• [Work instructions]:
Treat the line containing "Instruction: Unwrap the" as the first line of the answer and the last line of the data as its final line, reproducing every line between exactly.

• [Input data]:
┏━━
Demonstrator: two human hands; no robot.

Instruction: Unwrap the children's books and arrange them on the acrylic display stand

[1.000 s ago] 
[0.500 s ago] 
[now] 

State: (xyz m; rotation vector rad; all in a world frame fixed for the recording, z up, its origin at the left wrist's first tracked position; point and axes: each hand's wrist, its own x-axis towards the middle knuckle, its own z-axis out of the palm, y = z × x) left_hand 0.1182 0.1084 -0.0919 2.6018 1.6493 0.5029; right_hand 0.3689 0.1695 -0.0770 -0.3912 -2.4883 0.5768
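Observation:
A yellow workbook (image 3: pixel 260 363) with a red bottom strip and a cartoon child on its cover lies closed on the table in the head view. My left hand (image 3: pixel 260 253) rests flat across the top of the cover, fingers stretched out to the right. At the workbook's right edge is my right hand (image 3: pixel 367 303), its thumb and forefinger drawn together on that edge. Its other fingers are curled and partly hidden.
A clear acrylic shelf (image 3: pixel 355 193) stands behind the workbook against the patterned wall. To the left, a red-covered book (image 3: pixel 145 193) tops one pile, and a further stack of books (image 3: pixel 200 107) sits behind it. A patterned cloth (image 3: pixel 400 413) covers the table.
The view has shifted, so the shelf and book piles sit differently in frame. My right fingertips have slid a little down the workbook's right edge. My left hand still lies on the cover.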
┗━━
• [Response]:
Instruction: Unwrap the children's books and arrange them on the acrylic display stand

[1.000 s ago] 
[0.500 s ago] 
[now] 

State: (xyz m; rotation vector rad; all in a world frame fixed for the recording, z up, its origin at the left wrist's first tracked position; point and axes: each hand's wrist, its own x-axis towards the middle knuckle, its own z-axis out of the palm, y = z × x) left_hand 0.1182 0.1084 -0.0919 2.6018 1.6493 0.5029; right_hand 0.3689 0.1695 -0.0770 -0.3912 -2.4883 0.5768
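Observation:
A yellow workbook (image 3: pixel 260 363) with a red bottom strip and a cartoon child on its cover lies closed on the table in the head view. My left hand (image 3: pixel 260 253) rests flat across the top of the cover, fingers stretched out to the right. At the workbook's right edge is my right hand (image 3: pixel 367 303), its thumb and forefinger drawn together on that edge. Its other fingers are curled and partly hidden.
A clear acrylic shelf (image 3: pixel 355 193) stands behind the workbook against the patterned wall. To the left, a red-covered book (image 3: pixel 145 193) tops one pile, and a further stack of books (image 3: pixel 200 107) sits behind it. A patterned cloth (image 3: pixel 400 413) covers the table.
The view has shifted, so the shelf and book piles sit differently in frame. My right fingertips have slid a little down the workbook's right edge. My left hand still lies on the cover.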

No additional answer is expected.